Supervised learning has the most mature theory (PAC learning, VC dimension); unsupervised learning theory is less developed.
Multi-task learning trains on multiple related tasks simultaneously, sharing representations across them.
Few-shot and zero-shot learning aim to generalize from very few (or zero) labeled examples, often by leveraging transfer from pre-trained models.

Common Misconceptions

"Unsupervised learning requires no assumptions." Every unsupervised method encodes assumptions about what structure matters -- K-means assumes spherical clusters, PCA assumes linear subspaces.
"Self-supervised is the same as unsupervised." Self-supervised learning creates a supervised signal from the data. It is technically supervised, but the labels are derived automatically rather than annotated by humans.
"Reinforcement learning is always the best approach for sequential decisions." RL is sample-inefficient and unstable. If you can formulate the problem as supervised learning with logged data, that is often preferable.
"You must choose exactly one paradigm." Modern pipelines frequently chain paradigms -- for example, self-supervised pre-training, then supervised fine-tuning, then online adaptation.

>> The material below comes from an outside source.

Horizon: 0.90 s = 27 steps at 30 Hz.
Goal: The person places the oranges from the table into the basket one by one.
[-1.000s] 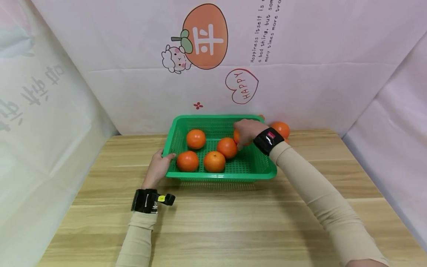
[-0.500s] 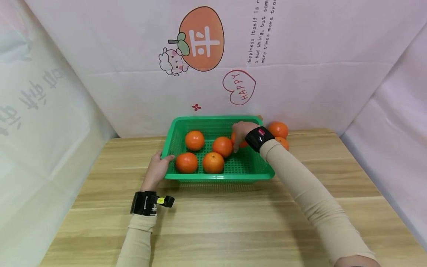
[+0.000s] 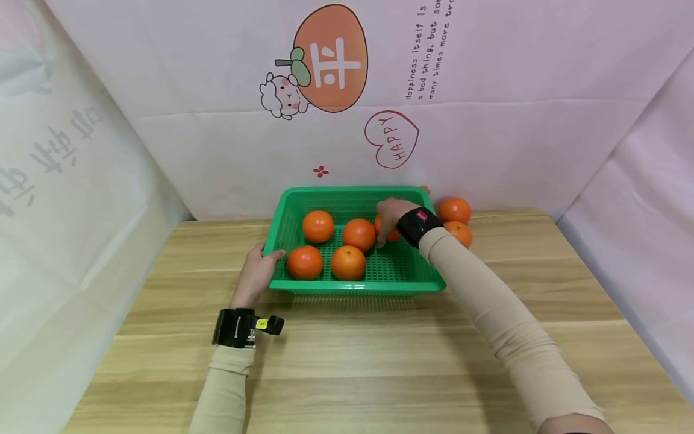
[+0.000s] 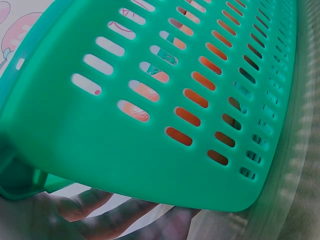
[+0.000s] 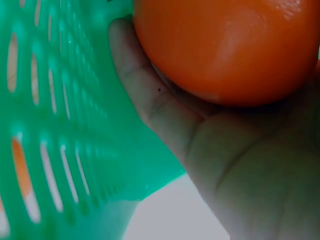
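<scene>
A green plastic basket (image 3: 353,284) with slotted walls stands on the wooden table, several oranges inside it. My left hand (image 3: 256,272) grips its left rim, the thumb over the edge; in the left wrist view the fingers (image 4: 115,220) lie along the outside of the wall. At the basket's back right, my right hand (image 3: 393,216) is curled round an orange (image 5: 225,50), partly hidden by the hand in the head view. Beside that fruit, to its left, sits another orange (image 3: 358,235). Other oranges lie at the front left (image 3: 305,263), front middle (image 3: 348,263) and back left (image 3: 318,226).
Outside the basket, right of it, two more oranges, one at the back (image 3: 454,210) and one nearer (image 3: 459,232), lie on the table (image 3: 347,355). A white printed cloth (image 3: 217,150) hangs behind, with white sheets along both sides.
My right hand has shifted slightly left inside the basket with its orange. The orange beside it has moved left and back. My left hand stays on the rim.
</scene>
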Each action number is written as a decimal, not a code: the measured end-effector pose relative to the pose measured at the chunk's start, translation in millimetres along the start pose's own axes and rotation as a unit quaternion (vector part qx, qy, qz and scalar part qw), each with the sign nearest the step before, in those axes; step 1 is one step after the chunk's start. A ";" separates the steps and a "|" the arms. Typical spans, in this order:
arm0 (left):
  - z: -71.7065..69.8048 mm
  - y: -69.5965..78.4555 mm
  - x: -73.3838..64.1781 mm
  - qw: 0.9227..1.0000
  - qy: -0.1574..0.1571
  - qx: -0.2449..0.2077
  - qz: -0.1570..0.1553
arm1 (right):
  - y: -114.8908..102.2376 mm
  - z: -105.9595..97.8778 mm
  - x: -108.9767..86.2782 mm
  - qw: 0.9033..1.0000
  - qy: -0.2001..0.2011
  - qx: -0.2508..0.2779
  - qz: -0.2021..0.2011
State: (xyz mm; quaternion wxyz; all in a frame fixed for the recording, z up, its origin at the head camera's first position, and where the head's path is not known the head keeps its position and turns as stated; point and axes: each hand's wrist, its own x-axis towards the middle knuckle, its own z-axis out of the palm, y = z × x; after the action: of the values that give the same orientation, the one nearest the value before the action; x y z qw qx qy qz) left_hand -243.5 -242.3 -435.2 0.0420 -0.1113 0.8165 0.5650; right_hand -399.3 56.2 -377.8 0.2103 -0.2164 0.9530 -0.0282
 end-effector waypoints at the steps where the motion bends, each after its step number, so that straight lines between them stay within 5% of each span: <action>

Connections to Other Concepts

what-is-machine-learning.md: Introduces the three core paradigms at a high level; this file provides the detailed taxonomy.
loss-functions.md: Different paradigms use different losses -- cross-entropy for classification, reconstruction loss for autoencoders, contrastive losses for self-supervised learning.
overfitting-and-underfitting.md: Semi-supervised and self-supervised methods are partly motivated by the overfitting risk when labeled data is scarce.
empirical-risk-minimization.md: The theoretical framework applies primarily to supervised and semi-supervised settings.
curse-of-dimensionality.md: Unsupervised methods like dimensionality reduction directly address this problem.